At some point in time, we thought that multitasking was a positive mental skill. We thought that people who are able to perform a few tasks at once were good at ‘’multitasking’’. However brain research has shown that successful multitasking is a myth. The brain is only able to focus on one thing at a moment, and when you attempt to perform a few tasks at once, it has to constantly switch attention.
While there are people who are generally better at switching their attention from one subject to another, no one can successfully multitask. The more your brain spends time switching attention and refocusing on different tasks, the longer it takes to finish the tasks.
Imagine writing homework and talking on the phone at the same time for example. Not only you will miss out parts of the phone conversation, but you’re very likely to make mistakes in your homework. Then you have to spend extra time to correct those mistakes, and ask the person on the phone to repeat they said because you missed it out.
But why do many of us still feel compelled to multitask, even when we know it harms our productivity?
We Get Easily Bored with the Task and Seek a New One
Most of the time we find ourselves multitasking is when we begin one task, get bored of it, and start a new one hoping it will be more entertaining , while the former initial task still remains unfinished.
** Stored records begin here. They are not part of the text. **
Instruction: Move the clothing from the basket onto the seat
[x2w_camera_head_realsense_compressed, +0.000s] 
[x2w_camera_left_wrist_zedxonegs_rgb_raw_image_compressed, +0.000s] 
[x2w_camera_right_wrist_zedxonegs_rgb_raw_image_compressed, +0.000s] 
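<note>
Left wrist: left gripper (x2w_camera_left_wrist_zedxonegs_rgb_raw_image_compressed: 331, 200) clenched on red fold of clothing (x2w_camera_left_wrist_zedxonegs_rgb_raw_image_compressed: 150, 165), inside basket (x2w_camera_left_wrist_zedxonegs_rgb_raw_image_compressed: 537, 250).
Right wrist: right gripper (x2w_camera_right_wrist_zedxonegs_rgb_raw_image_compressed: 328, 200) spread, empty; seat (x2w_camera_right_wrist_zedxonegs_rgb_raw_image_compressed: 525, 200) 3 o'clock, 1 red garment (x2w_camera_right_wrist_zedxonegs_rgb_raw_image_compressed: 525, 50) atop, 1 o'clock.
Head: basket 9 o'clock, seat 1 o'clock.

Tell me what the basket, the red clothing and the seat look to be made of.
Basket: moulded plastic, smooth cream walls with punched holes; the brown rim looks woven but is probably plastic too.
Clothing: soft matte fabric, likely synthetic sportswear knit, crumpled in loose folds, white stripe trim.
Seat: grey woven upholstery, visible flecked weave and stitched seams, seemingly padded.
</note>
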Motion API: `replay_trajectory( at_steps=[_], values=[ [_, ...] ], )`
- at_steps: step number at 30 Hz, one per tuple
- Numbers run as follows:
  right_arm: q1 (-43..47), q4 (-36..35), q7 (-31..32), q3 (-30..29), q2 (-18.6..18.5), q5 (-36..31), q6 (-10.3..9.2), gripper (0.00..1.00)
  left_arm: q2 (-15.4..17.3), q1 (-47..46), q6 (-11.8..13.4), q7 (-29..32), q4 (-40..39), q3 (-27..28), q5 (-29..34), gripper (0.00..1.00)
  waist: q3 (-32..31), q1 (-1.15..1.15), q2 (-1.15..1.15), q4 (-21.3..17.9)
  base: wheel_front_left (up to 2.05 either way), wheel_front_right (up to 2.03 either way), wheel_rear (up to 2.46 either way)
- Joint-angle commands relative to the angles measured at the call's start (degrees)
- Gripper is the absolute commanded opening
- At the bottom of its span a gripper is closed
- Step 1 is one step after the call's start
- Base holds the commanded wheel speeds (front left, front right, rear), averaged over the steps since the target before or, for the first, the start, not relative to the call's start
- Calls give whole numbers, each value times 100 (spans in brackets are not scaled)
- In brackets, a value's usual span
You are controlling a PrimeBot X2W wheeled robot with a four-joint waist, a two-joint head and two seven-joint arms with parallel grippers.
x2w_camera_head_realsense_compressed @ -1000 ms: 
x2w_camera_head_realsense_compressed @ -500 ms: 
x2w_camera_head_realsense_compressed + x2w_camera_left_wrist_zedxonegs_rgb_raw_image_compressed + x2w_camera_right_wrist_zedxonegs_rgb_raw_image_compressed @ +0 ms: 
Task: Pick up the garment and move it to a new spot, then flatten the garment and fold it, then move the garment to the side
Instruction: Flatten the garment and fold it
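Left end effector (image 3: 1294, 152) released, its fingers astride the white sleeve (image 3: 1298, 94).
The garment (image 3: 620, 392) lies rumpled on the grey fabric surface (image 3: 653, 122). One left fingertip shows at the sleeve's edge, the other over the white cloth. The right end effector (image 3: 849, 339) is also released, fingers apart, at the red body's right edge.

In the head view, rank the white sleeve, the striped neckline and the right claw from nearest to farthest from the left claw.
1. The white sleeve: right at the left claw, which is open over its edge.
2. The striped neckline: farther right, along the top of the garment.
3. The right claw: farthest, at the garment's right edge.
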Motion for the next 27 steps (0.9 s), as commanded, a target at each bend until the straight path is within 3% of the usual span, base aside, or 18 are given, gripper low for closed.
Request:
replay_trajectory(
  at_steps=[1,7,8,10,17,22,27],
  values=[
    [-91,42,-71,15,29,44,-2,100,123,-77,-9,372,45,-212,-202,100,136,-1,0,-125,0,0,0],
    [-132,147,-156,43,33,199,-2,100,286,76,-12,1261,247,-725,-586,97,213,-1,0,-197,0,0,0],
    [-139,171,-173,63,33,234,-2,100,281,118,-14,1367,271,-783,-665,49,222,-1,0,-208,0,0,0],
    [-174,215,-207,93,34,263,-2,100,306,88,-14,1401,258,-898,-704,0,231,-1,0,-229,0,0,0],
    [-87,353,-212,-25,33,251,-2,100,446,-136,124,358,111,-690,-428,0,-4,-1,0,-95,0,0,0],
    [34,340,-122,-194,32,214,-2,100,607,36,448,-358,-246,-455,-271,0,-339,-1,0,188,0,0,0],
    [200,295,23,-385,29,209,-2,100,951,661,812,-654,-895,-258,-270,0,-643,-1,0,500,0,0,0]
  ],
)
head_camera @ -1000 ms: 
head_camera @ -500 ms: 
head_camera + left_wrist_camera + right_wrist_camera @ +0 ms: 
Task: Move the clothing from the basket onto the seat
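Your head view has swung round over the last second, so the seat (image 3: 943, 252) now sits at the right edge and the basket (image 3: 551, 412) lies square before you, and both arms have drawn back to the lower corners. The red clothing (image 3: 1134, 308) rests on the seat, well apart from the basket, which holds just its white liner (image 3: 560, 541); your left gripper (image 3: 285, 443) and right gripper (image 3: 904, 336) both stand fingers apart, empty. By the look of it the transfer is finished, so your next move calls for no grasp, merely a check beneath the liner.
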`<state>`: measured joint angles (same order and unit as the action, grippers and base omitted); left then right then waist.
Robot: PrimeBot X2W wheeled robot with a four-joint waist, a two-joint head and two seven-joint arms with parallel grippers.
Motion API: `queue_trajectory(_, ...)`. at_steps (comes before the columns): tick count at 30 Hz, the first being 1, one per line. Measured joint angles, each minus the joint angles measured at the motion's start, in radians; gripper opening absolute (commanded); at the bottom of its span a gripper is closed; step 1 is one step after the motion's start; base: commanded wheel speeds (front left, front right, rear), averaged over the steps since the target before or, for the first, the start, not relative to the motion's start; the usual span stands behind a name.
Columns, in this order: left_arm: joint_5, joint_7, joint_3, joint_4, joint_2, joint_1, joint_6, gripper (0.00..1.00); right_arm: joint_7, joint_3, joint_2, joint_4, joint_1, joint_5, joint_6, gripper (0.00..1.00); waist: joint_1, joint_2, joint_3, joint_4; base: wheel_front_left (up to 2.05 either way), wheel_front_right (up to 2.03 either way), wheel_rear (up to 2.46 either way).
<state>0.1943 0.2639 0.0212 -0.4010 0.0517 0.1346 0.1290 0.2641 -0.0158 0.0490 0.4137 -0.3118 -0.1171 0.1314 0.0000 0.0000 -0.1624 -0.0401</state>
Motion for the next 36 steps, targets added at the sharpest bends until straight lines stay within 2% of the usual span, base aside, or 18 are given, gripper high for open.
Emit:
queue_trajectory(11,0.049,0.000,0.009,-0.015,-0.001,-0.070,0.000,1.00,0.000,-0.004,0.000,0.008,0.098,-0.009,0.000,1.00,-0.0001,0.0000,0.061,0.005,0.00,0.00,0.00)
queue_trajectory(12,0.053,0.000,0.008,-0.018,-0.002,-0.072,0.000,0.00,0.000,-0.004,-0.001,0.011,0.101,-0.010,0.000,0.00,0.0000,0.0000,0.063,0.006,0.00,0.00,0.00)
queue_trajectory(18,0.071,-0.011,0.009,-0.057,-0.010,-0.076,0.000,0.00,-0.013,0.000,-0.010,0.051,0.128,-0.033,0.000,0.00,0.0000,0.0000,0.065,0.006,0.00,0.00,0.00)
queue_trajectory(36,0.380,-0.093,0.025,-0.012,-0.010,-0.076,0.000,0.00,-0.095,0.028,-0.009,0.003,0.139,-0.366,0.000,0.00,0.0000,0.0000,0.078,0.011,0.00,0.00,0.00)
When We Have a Lot of Work to Do and Little Time, We Get Easily Anxious and Attempt to Finnish a Few Things at the Same Time
If you are anxious and feel like you are running out of time you may find it a lot more difficult to focus on one task. You might start focusing on one thing, but the horrifying thought of the rest of the work that is piled up distracts you and compels you to pay attention to it.
We Have Formed a Multitasking Habit
When we repeat the same style of working and processing information over an extended period of time, it becomes automatic and often we don’t even realize we are doing it. In our age of we are overstimulated with information and our attention spans are probably shorter than of people who lived prior to the information age.
Multitasking Damages the Brain?
There is actually a good amount of studies that have shown that multitasking alters the brain, maybe even permanently, reducing density in certain parts of the brain. Long term effects of multitasking can result in shorter attention span, poorer emotional regulation, and higher anxiety levels. Fortunately there are a few things you can do to rewire your brain and develop a longer attention span.
How to Stop Multitasking?
Get Away from Distractions
It’s difficult to ignore distractions unless you get physically away from them. Get in a quiet room and ask people not to disturb you. Sometimes we believe that getting in a quiet environment will not help us, but that’s usually false. Don’t Set Too Many Tasks for Yourself People who set daily goals that consist just of one or two small goals usually accomplish more than people who make endless lists of tasks and attempt to finish them all, accomplishing very little at the end of the day. It’s better to take give all of your focus to one thing and get quality results, instead of being all over the place and accomplishing nothing significant.
If You Get Interrupted Get Back to Your Task
Often when we get distracted, we switch our focus completely on the distraction forgetting what we were doing. If you find yourself shifting your attention temporarily to something else, remember to get back on the track.
If you procrastinate you will end up with too much on your plate, and too little time to finish it. At this point anxiety is almost inevitable, and so is poor focus. So make sure you are aware of the deadline and give yourself enough time.
Be Patient and Let Your Focus Develop
Often when we try to focus on something we instantly expect to be 100% concentrated on the task. In reality it may take about 15-20 minutes to develop a solid focus. Be patient and don’t give up if you can’t immediately work with high focus.